• Activity: Whenever an image turns up, omit it and return the remaining data exactly.

__________________________________________________

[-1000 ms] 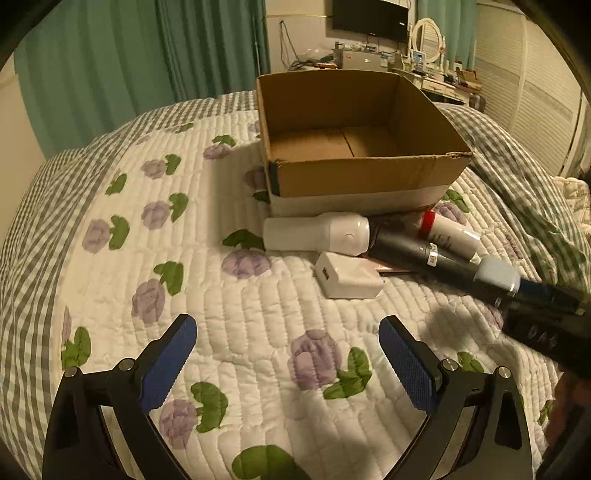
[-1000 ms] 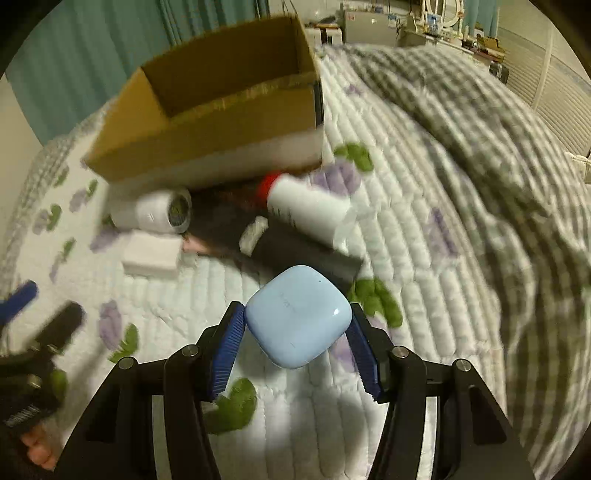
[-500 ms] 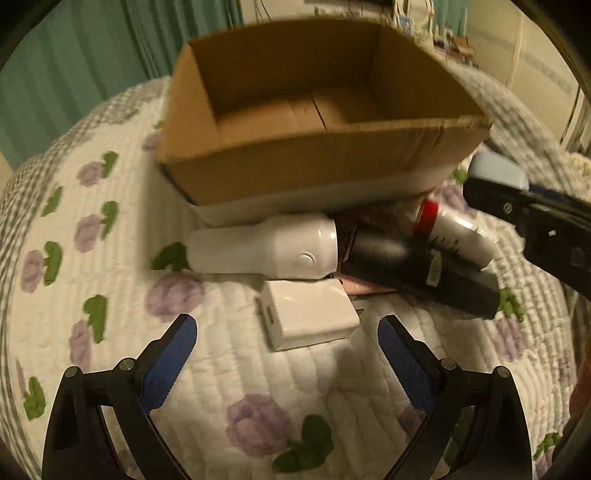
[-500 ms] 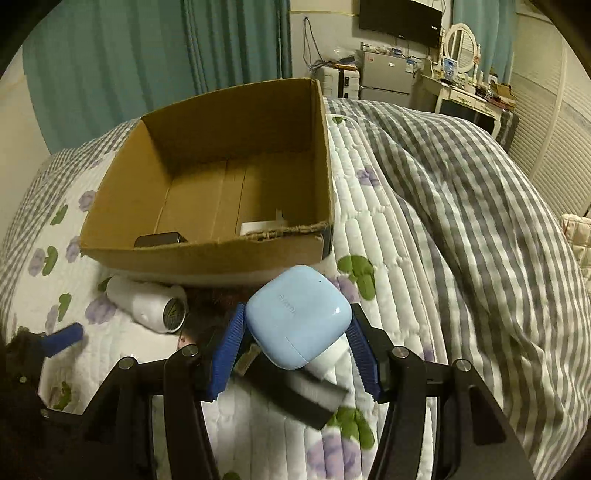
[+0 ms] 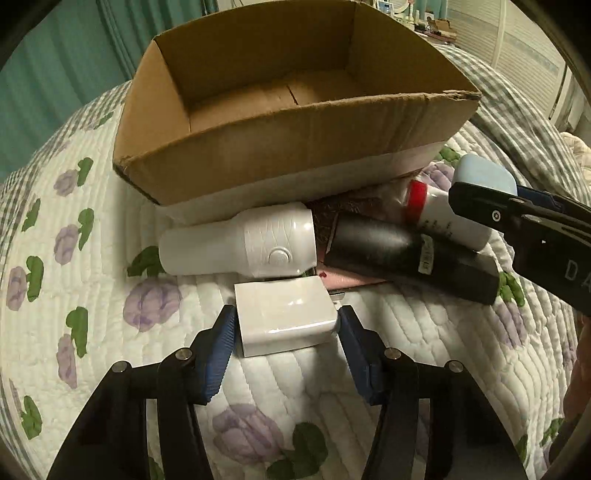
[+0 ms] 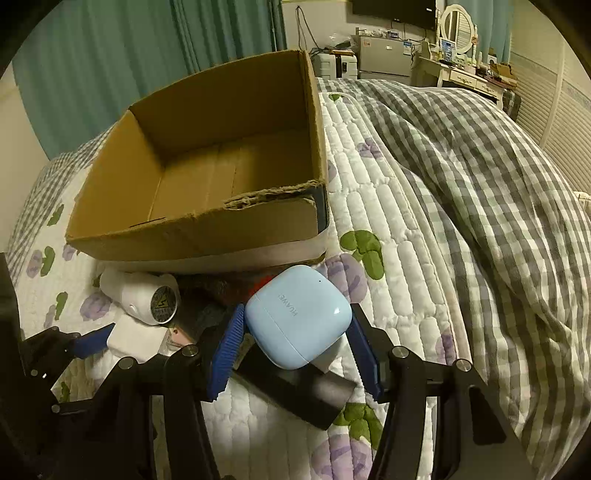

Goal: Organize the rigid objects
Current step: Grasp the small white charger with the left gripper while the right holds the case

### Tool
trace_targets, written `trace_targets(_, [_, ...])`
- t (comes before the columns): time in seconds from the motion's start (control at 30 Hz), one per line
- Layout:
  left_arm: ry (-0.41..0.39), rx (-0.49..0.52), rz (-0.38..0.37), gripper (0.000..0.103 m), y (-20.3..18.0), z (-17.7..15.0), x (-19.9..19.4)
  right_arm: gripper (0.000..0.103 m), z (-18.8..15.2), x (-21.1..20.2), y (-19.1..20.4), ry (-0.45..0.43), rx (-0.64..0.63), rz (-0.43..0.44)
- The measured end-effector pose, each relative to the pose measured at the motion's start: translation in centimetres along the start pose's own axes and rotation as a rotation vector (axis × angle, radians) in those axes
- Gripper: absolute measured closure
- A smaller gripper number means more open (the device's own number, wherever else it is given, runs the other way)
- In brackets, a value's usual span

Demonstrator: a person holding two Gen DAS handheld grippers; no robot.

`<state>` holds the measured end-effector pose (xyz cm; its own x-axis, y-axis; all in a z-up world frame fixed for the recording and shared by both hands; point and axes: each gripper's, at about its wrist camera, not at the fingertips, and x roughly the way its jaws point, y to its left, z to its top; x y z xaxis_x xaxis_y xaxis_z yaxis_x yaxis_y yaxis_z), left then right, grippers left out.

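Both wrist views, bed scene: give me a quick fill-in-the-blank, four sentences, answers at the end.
1. The right gripper holds a pale ____ earbud case.
2. The left gripper is closing around a white ____, which lies on the quilt.
3. The cardboard box sits ____ the white bottle, as seen from the left wrist.
4. The cap band on the small tube is ____.

Answers: blue; charger; behind; red

Teal curtains [image 6: 110, 62] are hanging along the far wall behind a bed [image 6: 388, 206] wearing a floral quilt and a grey checked duvet [image 6: 480, 177]. A white dressing table [image 6: 461, 74] with a round mirror [image 6: 456, 22] is standing beside louvred doors [image 6: 554, 107], and a dark television [image 6: 393, 11] is hanging above a small fridge [image 6: 384, 59].
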<state>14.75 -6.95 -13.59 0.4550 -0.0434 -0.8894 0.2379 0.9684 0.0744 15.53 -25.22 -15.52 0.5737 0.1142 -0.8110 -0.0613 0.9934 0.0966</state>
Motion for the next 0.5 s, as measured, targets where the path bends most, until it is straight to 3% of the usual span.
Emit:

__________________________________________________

• Result of the task:
[-1000 ms] 
[-1000 ms] 
[-500 ms] 
[-500 ms] 
[+0 ms] 
[+0 ms] 

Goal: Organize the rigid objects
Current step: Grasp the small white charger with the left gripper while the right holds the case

### Tool
trace_targets, written `trace_targets(_, [_, ...])`
- t (comes before the columns): time in seconds from the motion's start (control at 30 Hz), one per line
- Layout:
  left_arm: ry (-0.41..0.39), rx (-0.49..0.52), rz (-0.38..0.37), gripper (0.000..0.103 m), y (-20.3..18.0), z (-17.7..15.0), x (-19.9..19.4)
  right_arm: gripper (0.000..0.103 m), z (-18.8..15.2), x (-21.1..20.2), y (-19.1..20.4), ry (-0.45..0.43), rx (-0.64..0.63), rz (-0.43..0.44)
- The measured end-effector pose, each relative to the pose measured at the motion's start: translation in centimetres along the start pose's own axes and rotation as a rotation vector (axis × angle, radians) in those axes
- Gripper: absolute measured closure
- A smaller gripper number means more open (the device's own number, wherever else it is given, runs the other way)
- In brackets, a value's usual span

Demonstrator: a person holding two Gen DAS handheld grippers; no robot.

`<state>` holds the measured end-effector pose (xyz cm; its own x-axis, y-axis; all in a z-up world frame fixed for the recording and shared by both hands; point and axes: each gripper's, at about its wrist camera, not at the fingertips, and x roughly the way its jaws point, y to its left, z to its top; x y z xaxis_x xaxis_y xaxis_z yaxis_x yaxis_y yaxis_z), left then right, grippers left out.

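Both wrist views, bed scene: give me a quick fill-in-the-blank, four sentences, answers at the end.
1. The right gripper holds a pale ____ earbud case.
2. The left gripper is closing around a white ____, which lies on the quilt.
3. The cardboard box sits ____ the white bottle, as seen from the left wrist.
4. The cap band on the small tube is ____.

Answers: blue; charger; behind; red

Teal curtains [image 6: 110, 62] are hanging along the far wall behind a bed [image 6: 388, 206] wearing a floral quilt and a grey checked duvet [image 6: 480, 177]. A white dressing table [image 6: 461, 74] with a round mirror [image 6: 456, 22] is standing beside louvred doors [image 6: 554, 107], and a dark television [image 6: 393, 11] is hanging above a small fridge [image 6: 384, 59].
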<state>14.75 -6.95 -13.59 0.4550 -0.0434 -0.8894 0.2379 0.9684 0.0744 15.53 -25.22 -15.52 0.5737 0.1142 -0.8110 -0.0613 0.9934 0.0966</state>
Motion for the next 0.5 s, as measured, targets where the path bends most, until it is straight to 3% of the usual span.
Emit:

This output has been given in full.